**What to work on**: Reproduce the lines of the listing exactly, beginning at the top, until the line with "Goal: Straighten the" has been reproduced too.

**Data section**:
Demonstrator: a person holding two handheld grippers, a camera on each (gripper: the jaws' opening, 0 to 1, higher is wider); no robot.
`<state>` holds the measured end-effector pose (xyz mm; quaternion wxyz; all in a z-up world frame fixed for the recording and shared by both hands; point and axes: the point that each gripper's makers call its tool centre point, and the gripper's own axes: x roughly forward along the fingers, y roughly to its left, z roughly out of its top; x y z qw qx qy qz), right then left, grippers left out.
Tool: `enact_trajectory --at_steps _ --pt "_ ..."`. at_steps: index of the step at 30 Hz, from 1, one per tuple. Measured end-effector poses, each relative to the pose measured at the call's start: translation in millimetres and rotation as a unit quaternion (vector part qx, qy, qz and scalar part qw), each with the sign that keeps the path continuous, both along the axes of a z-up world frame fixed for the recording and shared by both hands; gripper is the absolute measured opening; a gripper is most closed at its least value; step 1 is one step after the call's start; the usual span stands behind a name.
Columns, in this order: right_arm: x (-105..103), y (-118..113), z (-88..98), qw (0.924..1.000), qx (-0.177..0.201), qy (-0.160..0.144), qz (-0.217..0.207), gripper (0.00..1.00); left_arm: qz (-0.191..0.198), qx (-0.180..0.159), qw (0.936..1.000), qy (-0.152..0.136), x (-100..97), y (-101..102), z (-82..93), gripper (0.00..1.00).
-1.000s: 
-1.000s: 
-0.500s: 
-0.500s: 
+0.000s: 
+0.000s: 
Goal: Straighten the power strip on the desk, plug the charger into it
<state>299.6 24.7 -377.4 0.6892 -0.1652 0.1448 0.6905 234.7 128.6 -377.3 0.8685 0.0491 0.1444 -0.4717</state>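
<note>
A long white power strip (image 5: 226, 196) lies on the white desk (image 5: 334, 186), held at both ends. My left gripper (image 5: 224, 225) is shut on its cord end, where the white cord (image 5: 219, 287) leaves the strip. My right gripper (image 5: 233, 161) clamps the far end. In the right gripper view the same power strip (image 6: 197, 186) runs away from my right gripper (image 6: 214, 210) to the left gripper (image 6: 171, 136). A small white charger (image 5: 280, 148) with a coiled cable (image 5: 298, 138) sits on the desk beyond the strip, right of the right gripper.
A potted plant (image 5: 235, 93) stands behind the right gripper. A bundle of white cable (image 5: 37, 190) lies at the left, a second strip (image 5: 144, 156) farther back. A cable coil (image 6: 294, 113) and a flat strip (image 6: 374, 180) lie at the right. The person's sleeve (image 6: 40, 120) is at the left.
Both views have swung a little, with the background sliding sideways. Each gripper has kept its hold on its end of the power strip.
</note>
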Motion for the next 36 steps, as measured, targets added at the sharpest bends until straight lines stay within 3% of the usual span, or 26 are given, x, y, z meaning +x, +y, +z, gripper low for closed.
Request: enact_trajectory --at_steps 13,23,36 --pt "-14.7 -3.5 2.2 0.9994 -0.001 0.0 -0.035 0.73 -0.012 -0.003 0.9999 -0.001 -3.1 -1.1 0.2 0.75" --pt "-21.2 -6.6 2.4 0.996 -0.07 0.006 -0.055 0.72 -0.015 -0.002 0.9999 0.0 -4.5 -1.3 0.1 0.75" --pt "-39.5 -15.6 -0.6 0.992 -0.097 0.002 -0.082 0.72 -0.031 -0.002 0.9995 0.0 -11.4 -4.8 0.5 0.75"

**Answer for the task**:
Demonstrator: a person holding two handheld grippers, a camera on each (gripper: the jaws' opening, 0 to 1, higher is wider); no robot.
`<state>` holds the measured end-effector pose (xyz mm; quaternion wxyz; all in a z-up world frame fixed for the recording and shared by both hands; point and axes: the point that each gripper's makers call its tool centre point, and the gripper's own axes: x roughly forward along the fingers, y roughly to its left, z roughly out of its top; x y z qw qx qy qz), right then left, grippers left out.
Tool: `enact_trajectory --at_steps _ --pt "_ ..."`. at_steps: index of the step at 30 Hz, from 1, one per tuple. Measured end-effector poses, each relative to the pose measured at the call's start: translation in millimetres and rotation as a unit quaternion (vector part qx, qy, qz and scalar part qw), each with the sign that keeps the path continuous, both along the axes of a z-up world frame fixed for the recording and shared by both hands; gripper is the absolute measured opening; a gripper is most closed at its least value; step 1 is one step after the call's start; the usual span stands behind a name.
Columns, in this order: right_arm: x (-105..103), y (-118..113), z (-88..98), qw (0.924..1.000), qx (-0.177..0.201), qy (-0.160..0.144), qz (-0.217..0.207), gripper (0.00..1.00); left_arm: qz (-0.191..0.198), qx (-0.180..0.159), qw (0.936..1.000), qy (-0.152..0.136), x (-100..97), y (-101..102), z (-82..93), gripper (0.00..1.00).
-1.000s: 
-1.000s: 
-0.500s: 
-0.500s: 
+0.000s: 
+0.000s: 
Goal: Straighten the power strip on the desk, plug the charger into it

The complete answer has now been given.